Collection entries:
##########

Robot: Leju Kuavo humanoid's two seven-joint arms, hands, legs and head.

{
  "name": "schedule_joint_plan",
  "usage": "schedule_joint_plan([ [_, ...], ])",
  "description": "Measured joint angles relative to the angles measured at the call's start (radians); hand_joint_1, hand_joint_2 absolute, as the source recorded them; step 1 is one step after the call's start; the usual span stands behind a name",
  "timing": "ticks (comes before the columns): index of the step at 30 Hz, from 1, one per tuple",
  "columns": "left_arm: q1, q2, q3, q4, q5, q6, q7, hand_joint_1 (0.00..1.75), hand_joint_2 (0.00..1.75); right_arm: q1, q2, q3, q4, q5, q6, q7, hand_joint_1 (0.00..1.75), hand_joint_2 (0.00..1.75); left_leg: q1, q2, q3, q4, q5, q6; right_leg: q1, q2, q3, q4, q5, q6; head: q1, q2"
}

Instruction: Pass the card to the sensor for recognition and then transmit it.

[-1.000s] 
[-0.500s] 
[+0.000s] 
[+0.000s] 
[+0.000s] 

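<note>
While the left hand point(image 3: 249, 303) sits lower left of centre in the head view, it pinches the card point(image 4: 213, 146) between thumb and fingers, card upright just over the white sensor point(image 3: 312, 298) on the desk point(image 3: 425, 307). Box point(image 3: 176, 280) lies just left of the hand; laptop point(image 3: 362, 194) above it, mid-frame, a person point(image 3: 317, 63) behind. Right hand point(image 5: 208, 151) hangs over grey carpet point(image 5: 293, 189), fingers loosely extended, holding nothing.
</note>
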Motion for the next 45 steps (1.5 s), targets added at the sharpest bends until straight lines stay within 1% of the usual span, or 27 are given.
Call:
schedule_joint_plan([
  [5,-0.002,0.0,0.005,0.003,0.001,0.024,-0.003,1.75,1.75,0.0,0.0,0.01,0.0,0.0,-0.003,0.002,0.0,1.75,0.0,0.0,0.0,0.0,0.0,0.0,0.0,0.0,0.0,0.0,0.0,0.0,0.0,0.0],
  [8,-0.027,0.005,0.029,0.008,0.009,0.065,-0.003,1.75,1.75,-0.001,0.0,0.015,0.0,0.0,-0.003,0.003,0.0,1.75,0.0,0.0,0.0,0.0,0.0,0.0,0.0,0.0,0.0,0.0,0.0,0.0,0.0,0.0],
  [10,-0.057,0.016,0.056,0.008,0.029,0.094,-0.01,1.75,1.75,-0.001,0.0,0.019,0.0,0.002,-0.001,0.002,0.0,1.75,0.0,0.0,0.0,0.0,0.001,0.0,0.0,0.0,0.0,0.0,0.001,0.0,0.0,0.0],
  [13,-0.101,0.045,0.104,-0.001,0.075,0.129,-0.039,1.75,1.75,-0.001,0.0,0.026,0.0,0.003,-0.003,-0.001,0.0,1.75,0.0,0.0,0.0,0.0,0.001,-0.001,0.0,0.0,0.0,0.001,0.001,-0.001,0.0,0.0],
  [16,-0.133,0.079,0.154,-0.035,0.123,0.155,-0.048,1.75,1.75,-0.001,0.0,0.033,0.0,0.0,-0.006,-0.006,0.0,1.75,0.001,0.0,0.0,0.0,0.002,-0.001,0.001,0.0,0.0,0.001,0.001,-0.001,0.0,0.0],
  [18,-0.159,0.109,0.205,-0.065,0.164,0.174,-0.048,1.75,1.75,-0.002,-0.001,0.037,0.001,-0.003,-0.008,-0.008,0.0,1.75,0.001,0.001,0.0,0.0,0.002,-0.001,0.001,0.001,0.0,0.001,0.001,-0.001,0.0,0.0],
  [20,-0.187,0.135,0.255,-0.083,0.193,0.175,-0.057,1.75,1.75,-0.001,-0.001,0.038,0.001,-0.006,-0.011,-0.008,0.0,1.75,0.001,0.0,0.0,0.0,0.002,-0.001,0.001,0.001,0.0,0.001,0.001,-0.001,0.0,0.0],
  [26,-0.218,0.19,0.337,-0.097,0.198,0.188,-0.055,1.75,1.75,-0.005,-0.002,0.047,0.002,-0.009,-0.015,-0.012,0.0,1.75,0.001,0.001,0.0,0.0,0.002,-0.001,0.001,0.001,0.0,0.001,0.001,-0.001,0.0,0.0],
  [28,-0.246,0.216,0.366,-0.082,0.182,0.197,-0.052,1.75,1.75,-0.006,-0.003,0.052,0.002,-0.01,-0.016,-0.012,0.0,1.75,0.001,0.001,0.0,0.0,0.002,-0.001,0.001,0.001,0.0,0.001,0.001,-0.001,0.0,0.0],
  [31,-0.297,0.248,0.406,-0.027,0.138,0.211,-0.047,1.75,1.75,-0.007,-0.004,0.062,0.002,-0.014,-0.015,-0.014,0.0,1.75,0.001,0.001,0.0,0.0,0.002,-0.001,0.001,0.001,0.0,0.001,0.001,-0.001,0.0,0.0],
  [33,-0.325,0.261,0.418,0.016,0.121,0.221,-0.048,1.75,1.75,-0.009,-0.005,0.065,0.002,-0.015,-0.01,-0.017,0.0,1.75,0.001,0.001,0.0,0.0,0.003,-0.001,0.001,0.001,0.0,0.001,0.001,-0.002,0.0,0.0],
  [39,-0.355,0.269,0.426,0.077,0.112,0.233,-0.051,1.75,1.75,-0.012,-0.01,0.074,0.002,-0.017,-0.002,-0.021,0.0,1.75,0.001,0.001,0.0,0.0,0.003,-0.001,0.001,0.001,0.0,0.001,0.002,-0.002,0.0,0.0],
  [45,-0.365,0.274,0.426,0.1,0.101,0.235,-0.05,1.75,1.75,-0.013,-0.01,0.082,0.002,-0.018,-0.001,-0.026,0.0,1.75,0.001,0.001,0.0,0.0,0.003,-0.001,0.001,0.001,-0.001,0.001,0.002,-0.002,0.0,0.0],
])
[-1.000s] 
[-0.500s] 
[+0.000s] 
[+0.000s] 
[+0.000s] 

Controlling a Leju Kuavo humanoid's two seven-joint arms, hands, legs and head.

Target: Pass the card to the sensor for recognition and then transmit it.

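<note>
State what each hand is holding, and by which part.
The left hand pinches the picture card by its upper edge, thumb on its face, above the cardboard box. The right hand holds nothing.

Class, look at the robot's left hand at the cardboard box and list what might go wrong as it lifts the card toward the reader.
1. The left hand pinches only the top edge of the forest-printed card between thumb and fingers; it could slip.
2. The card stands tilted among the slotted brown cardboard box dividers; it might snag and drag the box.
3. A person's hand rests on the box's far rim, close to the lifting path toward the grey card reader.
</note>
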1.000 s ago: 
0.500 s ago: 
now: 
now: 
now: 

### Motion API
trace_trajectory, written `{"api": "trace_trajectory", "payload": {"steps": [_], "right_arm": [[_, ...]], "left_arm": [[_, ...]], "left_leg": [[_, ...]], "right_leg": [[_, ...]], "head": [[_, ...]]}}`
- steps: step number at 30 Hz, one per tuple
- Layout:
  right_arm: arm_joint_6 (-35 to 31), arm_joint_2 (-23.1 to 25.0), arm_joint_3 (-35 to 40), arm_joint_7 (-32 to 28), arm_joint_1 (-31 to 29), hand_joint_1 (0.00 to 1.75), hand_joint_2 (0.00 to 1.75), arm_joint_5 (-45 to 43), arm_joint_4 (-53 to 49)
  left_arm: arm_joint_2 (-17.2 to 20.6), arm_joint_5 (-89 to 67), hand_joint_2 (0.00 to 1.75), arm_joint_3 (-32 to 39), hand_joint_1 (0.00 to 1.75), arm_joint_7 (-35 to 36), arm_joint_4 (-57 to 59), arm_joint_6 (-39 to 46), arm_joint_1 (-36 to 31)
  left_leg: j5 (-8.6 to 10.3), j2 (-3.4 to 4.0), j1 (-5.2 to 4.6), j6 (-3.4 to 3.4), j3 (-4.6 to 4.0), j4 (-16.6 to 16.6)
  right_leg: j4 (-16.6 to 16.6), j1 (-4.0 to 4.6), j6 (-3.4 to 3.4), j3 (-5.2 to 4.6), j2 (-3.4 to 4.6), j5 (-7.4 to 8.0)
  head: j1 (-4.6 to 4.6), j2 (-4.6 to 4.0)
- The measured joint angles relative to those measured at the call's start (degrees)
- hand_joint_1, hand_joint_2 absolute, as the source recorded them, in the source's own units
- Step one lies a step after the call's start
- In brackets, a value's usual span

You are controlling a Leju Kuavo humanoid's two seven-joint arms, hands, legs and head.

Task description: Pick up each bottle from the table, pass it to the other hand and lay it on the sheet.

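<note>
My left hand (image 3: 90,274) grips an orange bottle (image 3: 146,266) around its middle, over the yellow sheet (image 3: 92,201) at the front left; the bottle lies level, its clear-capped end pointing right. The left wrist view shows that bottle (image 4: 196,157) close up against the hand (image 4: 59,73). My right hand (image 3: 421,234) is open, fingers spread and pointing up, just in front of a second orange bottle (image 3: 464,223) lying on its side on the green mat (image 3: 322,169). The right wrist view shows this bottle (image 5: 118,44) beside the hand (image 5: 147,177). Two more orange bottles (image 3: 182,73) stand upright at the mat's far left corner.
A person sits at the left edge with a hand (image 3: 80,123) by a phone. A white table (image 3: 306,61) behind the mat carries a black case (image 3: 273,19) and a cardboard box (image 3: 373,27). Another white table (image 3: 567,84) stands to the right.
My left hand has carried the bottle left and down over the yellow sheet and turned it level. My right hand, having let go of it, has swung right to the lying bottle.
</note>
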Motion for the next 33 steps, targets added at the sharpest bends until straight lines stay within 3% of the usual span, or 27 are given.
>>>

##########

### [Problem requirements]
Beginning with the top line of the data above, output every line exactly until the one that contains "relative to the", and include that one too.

### [Response]
Robot: Leju Kuavo humanoid's two seven-joint arms, hands, legs and head.

{
  "name": "schedule_joint_plan",
  "usage": "schedule_joint_plan([ [_, ...], ])",
  "description": "Measured joint angles relative to the angles measured at the call's start (radians); hand_joint_1, hand_joint_2 absolute, as the source recorded them; step 1 is one step after the call's start; the usual span stands behind a name",

Work on the answer is now done.